La peine de mort ne répond pas non plus à ce qui exaspère ou qui cause des dommages de moindre importance, même si la victime veut avoir sinon vengeance au moins réparation et que le responsable soit sanctionné.  Ainsi le squatteur qui « vole » une propriété, ce qui révulse tous les propriétaires qui se sont sacrifiés pour acheter leur bien. Ne faudrait-il pas une loi plus efficace ?  Ou celui qui fait des rodéos motorisés dans les rues : qu’il soit condamné à les nettoyer ! Pour la plupart des infractions importantes je ne crois pas que les juges soient laxistes. Ils appliquent la loi que nos parlementaires votent : ceux-ci ont décidé qu’à moins d’1 an de prison prononcée il fallait trouver une alternative à l’enfermement. Si les citoyens ne sont plus d’accord, qu’ils fassent changer la loi et /ou ne votent pas pour des candidats qui ont d’autres raisonnements que les leurs.  Le responsable n’est pas toujours l’autre. Le citoyen-électeur doit user de ses armes. Ne cédons ni à la fatalité ni à la facilité.

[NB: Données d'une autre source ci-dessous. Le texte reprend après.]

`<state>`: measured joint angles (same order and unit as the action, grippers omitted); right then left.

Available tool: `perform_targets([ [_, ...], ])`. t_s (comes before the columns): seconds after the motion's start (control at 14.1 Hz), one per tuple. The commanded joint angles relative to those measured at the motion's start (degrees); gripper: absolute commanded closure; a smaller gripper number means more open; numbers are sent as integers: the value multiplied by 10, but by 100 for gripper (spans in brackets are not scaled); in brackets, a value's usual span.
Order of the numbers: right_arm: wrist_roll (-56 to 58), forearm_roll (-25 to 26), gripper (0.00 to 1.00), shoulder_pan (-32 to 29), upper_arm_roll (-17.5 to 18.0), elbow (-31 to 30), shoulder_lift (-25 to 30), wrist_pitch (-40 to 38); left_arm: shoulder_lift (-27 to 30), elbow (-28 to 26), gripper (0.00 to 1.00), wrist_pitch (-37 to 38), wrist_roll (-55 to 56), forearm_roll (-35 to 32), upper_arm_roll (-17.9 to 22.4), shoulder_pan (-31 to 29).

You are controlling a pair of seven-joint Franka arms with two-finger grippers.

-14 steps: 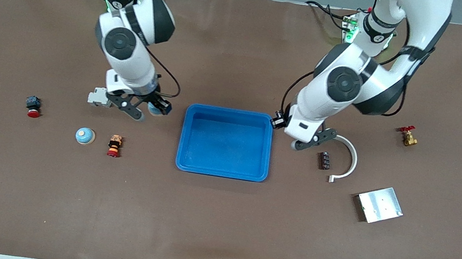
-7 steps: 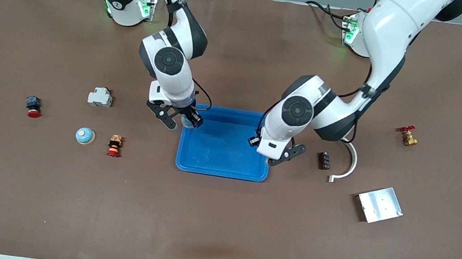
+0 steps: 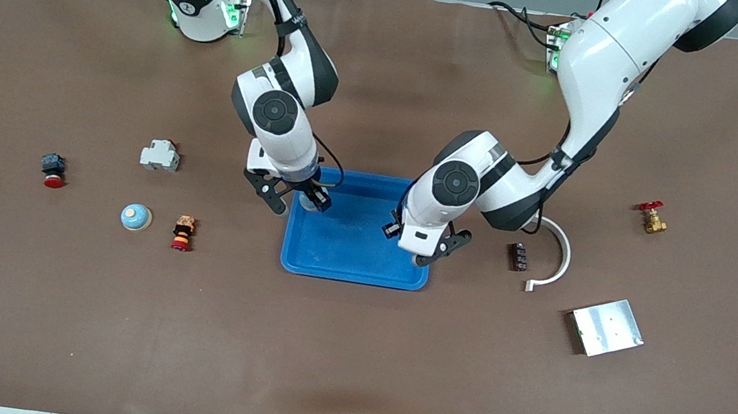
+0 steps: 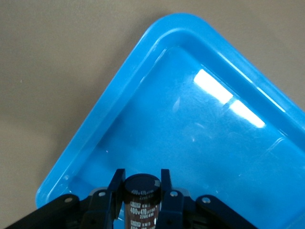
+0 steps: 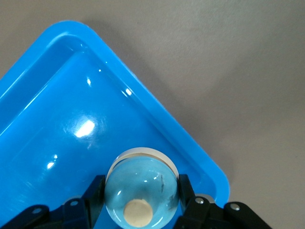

Il ne peut y avoir des boucs émissaires. La France a un passé, une histoire qui se construit tous les jours et des élus verts ont le droit de ne pas aimer le tour de France cycliste ou l’arbre de nöel. Mais on a aussi le droit d’être en désaccord avec eux, de ne pas voir le mal partout , de ne pas vouloir de la société qu’ils prônent , d’être conservateur et libéral puisque l’Etat ne peut pas tout, ce qui ne veut pas dire ringard, et de penser que la France vient de loin , que la république qui a fêté l’anniversaire des 150 ans de la 3ème a des valeurs solides toujours modernes  qu’il faut conforter, et que le consensus est préférable  dans la vie quotidienne à de prétendus progrès qui sont dans la tête de certains exaltés.  
La démocratie participative que beaucoup réclament s’en portera mieux. Les effets d’annonces ne concernent que ceux qui y croient. En matière de justice soyons fermes en donnant à nos magistrats les textes et solutions pratiques dont ils ont besoin. Sans pour autant réchauffer un débat qui n’a pas de sens, sachant que l’on ne prend pas un marteau pour écraser un virus serait- il le covid-19.
Et rappelons-nous la formule de John Kennedy : « ne te demande pas ce que ton pays peut pour toi. Demande- toi ce que tu peux faire pour ton pays ».